In the early hours of Sunday 19 March 1871, workers at Sheffield Post Office completed an important task. At 1.30 in the morning, business was transferred from its old Market Place site to a new Post Office at Haymarket. Forty-five minutes later, the first mail was despatched south, and moments later, a Sheffield lady posted the first letter here, and its destination was Doncaster.
I wonder what these folk would think about the state of the Post Office now – poor service, scandals, and tarnished reputation. They would also be disheartened at the state of this former branch, decaying and empty since Yorkshire Bank abandoned it over a decade ago.
The good news is that the Grade II listed building has been sold to S1 Artspace to become an arts and cultural venue. Once completed, it will feature spacious public galleries across two floors, artist studios, a community and events space, research centre, shop, and an independent bar. The facility will be a neighbour to Harmony Works at Canada House, which is to be a £14m music education hub.
Until then, we must look back 153 years to the time when it was one of Sheffield’s most desirable properties. Built in a particular class of the Grecian order of architecture known as the Doric, the front Hollington stone elevation rose to three stories. It was designed by James Williams (1824 – 1892), who entered H.M. Office of Works in 1848 and was later appointed the first Surveyor for the construction of Post Offices until 1884. It was built by Neil and Son of Manchester.
“At present it is at its best – clean, and fresh of face. Sheffield smoke will soon set its mark on the refreshingly white freestone and bring it into disagreeable harmony with surrounding blackness. We are afraid that the ‘deeply rusticated’ work will not be so pleasantly conspicuous when the badge of Sheffield industry settles down upon its fair face. In point of external beauty, it is certainly no ‘romance in stone and lime’.” These words from the Sheffield Daily Telegraph on the day after it opened.
The newspaper was less impressed with the diminishing look of the left hand side of the building, but there was a reason behind this, the entrance here leading to upper rooms that were given to the Inland Revenue, its purpose to give the public the idea that it had no connection with the Post Office.
Later alterations hid the designation of the building – ‘Post Office’ – cut into the stone, and the original layout has been obliterated over the decades.
Customers entered from Old Haymarket, ascending stone steps, through a massive door into a vestibule, with their feet upon an iron grating, answering the purpose as a ‘scraper’ to take mud off their boots.
A folding door led into the public office, 33 ft long by 30ft wide, with two mahogany counters carried along the entire length of the room on either side.
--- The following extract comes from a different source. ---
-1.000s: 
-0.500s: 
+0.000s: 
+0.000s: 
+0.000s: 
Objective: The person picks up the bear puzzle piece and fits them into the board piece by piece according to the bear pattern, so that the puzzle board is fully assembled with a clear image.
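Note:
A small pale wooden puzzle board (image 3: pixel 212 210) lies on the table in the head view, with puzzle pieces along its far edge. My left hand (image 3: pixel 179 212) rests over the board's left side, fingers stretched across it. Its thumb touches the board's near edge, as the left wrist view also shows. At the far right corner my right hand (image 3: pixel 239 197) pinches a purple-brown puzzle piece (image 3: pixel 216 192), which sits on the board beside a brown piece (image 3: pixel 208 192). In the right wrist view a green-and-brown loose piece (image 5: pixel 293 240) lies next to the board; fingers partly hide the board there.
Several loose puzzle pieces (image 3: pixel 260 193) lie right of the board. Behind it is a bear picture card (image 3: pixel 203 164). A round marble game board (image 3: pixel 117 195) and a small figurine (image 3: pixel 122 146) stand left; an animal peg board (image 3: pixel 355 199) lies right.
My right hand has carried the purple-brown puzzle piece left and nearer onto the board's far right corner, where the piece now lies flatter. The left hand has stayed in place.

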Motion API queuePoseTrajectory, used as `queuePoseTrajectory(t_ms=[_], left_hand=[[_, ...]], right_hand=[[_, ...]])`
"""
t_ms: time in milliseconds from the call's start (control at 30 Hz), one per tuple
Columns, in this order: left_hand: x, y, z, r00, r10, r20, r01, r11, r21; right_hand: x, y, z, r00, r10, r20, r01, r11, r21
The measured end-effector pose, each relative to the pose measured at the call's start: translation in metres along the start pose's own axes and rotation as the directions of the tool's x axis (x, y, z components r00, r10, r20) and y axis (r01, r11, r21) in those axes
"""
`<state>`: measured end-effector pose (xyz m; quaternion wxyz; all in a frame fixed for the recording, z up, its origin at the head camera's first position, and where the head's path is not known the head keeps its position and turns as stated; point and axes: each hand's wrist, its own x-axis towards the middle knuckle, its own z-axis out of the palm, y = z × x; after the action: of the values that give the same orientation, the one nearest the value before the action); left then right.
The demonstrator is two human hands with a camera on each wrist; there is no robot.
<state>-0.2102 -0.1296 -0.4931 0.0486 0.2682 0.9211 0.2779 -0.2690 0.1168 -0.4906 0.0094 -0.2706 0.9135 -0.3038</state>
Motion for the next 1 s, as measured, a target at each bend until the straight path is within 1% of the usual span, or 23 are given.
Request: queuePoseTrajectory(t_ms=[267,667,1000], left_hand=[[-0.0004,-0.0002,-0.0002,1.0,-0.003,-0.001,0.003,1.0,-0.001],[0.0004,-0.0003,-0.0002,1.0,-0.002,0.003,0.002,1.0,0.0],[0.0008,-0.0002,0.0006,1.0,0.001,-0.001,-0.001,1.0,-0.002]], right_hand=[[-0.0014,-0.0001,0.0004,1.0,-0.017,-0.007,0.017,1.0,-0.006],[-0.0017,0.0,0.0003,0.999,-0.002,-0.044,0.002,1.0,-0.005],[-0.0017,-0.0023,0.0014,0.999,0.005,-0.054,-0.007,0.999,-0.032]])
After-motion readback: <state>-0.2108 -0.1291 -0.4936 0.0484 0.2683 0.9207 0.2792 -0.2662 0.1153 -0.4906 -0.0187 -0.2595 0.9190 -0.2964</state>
The floor was made of stone, and close to the counters were hollow conduits, their purpose being for rainy days and in winter, when people brought in wet umbrellas, or were themselves dripping, or shaking the snow off their garments, the water instead of standing in pools on the floor, would find its way into the channels and be carried off.
The walls and ceiling were plain, the only speciality being the plaster dentelli cornice. There were five massive windows – three at the side, and two in front, with glass inserted into the doors. By night, gas light was issued from six pillars fixed on the counter. It was heated by two fireplaces, of which the mantelpiece and supports were in dark Italian marble known as ‘St Ann’s’.
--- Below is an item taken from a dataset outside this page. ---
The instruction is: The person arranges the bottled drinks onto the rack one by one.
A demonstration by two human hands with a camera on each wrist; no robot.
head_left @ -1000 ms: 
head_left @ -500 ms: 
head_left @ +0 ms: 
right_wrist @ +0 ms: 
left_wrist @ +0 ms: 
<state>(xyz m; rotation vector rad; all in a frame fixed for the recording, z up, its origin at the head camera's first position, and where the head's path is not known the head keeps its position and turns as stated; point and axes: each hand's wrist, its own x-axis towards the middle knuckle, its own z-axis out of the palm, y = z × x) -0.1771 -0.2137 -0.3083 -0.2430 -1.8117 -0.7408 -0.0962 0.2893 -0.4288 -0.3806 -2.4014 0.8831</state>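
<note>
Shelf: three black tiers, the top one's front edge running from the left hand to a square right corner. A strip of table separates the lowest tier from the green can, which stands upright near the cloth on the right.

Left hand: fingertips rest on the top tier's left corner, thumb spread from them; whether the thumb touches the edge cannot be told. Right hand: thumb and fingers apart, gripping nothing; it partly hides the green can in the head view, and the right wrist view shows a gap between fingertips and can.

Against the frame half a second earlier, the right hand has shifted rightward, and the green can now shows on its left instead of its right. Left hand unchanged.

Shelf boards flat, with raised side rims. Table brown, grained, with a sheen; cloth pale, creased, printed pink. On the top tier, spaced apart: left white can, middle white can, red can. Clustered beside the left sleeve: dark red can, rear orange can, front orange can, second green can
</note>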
The sorting office was separated by a screen and extended to 80ft long and 30 ft wide, with a lantern-light roof supported on iron columns, running parallel with the ‘new road’ to the Midland Station – this would become Commercial Street.
It contained two stamping tables, with vulcanised India-rubber laid in stone, large mahogany ‘facing’ and ‘sorting’ tables, and compartments covered with kamptulicon and separated by trelliswork in brass. Unheard of now, were ‘bag horses’, brass rings placed on iron pillars, from which bags were suspended, twenty-six to each horse.
It had originally been intended to house the Sheffield Postal Telegraph Department in the rooms above the Post Office, but an oversight meant that the space available would have been smaller than its existing office in The Shambles. The Inland Revenue also found its accommodation too small and moved out a few months later, allowing the telegraph department to finally make the move.
By 1900, the Post Office was itself inadequate, and additional offices were built in Flat Street and all that remained in the Haymarket was public counter work and the telegraphic department. When a new Post office was built in Fitzalan Square in 1909, the building was vacated and served as the Sheffield Stock Exchange from 1911 before becoming a branch of the Yorkshire Bank in 1967.